Write out each entry again. Keep every word exactly as it is.

=== Begin Enclosure ===

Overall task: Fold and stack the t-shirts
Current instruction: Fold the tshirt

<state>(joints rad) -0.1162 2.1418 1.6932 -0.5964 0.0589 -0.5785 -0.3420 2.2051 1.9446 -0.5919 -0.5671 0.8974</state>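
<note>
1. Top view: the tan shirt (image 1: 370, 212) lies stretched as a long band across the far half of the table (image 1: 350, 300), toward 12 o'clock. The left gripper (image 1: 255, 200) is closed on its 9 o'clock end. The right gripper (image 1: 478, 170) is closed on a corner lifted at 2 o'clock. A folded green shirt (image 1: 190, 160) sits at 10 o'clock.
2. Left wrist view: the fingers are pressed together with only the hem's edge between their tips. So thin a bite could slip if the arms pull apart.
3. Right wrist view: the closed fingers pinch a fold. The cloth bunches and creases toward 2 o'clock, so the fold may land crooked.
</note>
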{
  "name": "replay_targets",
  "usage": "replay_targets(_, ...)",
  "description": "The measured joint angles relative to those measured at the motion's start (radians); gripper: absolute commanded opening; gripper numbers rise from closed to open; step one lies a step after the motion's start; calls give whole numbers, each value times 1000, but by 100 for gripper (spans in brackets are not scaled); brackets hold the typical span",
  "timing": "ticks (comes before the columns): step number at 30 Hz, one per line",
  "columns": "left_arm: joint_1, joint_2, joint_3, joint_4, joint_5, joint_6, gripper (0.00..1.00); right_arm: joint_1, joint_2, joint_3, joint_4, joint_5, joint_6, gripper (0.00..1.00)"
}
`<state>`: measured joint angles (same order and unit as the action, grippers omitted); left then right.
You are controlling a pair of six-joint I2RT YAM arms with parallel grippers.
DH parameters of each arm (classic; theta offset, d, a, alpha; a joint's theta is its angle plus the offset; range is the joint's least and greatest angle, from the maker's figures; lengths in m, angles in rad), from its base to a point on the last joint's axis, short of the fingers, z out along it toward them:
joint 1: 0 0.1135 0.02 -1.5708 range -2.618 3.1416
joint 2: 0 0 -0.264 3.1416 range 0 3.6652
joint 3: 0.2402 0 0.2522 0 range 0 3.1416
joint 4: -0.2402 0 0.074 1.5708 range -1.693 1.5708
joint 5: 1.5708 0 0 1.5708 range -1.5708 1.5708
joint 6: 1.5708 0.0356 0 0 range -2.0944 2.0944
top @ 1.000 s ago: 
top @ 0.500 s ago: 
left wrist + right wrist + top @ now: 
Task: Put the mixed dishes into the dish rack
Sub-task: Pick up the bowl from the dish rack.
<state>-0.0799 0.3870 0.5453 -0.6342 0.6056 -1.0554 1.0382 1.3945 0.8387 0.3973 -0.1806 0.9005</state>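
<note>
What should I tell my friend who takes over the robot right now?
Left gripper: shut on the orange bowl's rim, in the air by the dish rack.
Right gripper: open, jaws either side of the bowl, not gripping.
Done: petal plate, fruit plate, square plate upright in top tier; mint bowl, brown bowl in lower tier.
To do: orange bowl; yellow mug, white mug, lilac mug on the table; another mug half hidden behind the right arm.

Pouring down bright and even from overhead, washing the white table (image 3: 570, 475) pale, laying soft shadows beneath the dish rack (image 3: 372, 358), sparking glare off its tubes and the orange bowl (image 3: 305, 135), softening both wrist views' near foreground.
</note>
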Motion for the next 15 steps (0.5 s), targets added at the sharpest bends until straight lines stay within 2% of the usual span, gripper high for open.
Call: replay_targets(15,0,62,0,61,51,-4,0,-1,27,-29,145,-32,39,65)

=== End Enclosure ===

## ANSWER SPACE
Overall task: Fold and stack the t-shirts
Current instruction: Fold the tshirt

<state>(joints rad) -0.1162 2.1418 1.6932 -0.5964 0.0589 -0.5785 -0.3420 2.2051 1.9446 -0.5919 -0.5671 0.8974</state>
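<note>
1. Top view: the tan shirt (image 1: 370, 212) lies stretched as a long band across the far half of the table (image 1: 350, 300), toward 12 o'clock. The left gripper (image 1: 255, 200) is closed on its 9 o'clock end. The right gripper (image 1: 478, 170) is closed on a corner lifted at 2 o'clock. A folded green shirt (image 1: 190, 160) sits at 10 o'clock.
2. Left wrist view: the fingers are pressed together with only the hem's edge between their tips. So thin a bite could slip if the arms pull apart.
3. Right wrist view: the closed fingers pinch a fold. The cloth bunches and creases toward 2 o'clock, so the fold may land crooked.
</note>
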{
  "name": "replay_targets",
  "usage": "replay_targets(_, ...)",
  "description": "The measured joint angles relative to those measured at the motion's start (radians); gripper: absolute commanded opening; gripper numbers rise from closed to open; step one lies a step after the motion's start; calls give whole numbers, each value times 1000, but by 100 for gripper (spans in brackets are not scaled); brackets hold the typical span",
  "timing": "ticks (comes before the columns): step number at 30 Hz, one per line",
  "columns": "left_arm: joint_1, joint_2, joint_3, joint_4, joint_5, joint_6, gripper (0.00..1.00); right_arm: joint_1, joint_2, joint_3, joint_4, joint_5, joint_6, gripper (0.00..1.00)"
}
`<state>`: measured joint angles (same order and unit as the action, grippers omitted); left then right.
You are controlling a pair of six-joint I2RT YAM arms with parallel grippers.
DH parameters of each arm (classic; theta offset, d, a, alpha; a joint's theta is its angle plus the offset; range is the joint's least and greatest angle, from the maker's figures; lengths in m, angles in rad), from its base to a point on the last joint's axis, short of the fingers, z out along it toward them:
joint 1: 0 0.1135 0.02 -1.5708 range -2.618 3.1416
joint 2: 0 0 -0.264 3.1416 range 0 3.6652
joint 3: 0.2402 0 0.2522 0 range 0 3.1416
joint 4: -0.2402 0 0.074 1.5708 range -1.693 1.5708
joint 5: 1.5708 0 0 1.5708 range -1.5708 1.5708
joint 6: 1.5708 0.0356 0 0 range -2.0944 2.0944
top @ 1.000 s ago: 
top @ 0.500 s ago: 
left wrist + right wrist + top @ now: 
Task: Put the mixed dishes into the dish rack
Sub-task: Pick up the bowl from the dish rack.
<state>-0.0799 0.3870 0.5453 -0.6342 0.6056 -1.0554 1.0382 1.3945 0.8387 0.3973 -0.1806 0.9005</state>
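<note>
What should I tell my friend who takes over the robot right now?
Left gripper: shut on the orange bowl's rim, in the air by the dish rack.
Right gripper: open, jaws either side of the bowl, not gripping.
Done: petal plate, fruit plate, square plate upright in top tier; mint bowl, brown bowl in lower tier.
To do: orange bowl; yellow mug, white mug, lilac mug on the table; another mug half hidden behind the right arm.

Pouring down bright and even from overhead, washing the white table (image 3: 570, 475) pale, laying soft shadows beneath the dish rack (image 3: 372, 358), sparking glare off its tubes and the orange bowl (image 3: 305, 135), softening both wrist views' near foreground.
</note>
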Motion for the next 15 steps (0.5 s), targets added at the sharpest bends until straight lines stay within 2% of the usual span, gripper high for open.
Call: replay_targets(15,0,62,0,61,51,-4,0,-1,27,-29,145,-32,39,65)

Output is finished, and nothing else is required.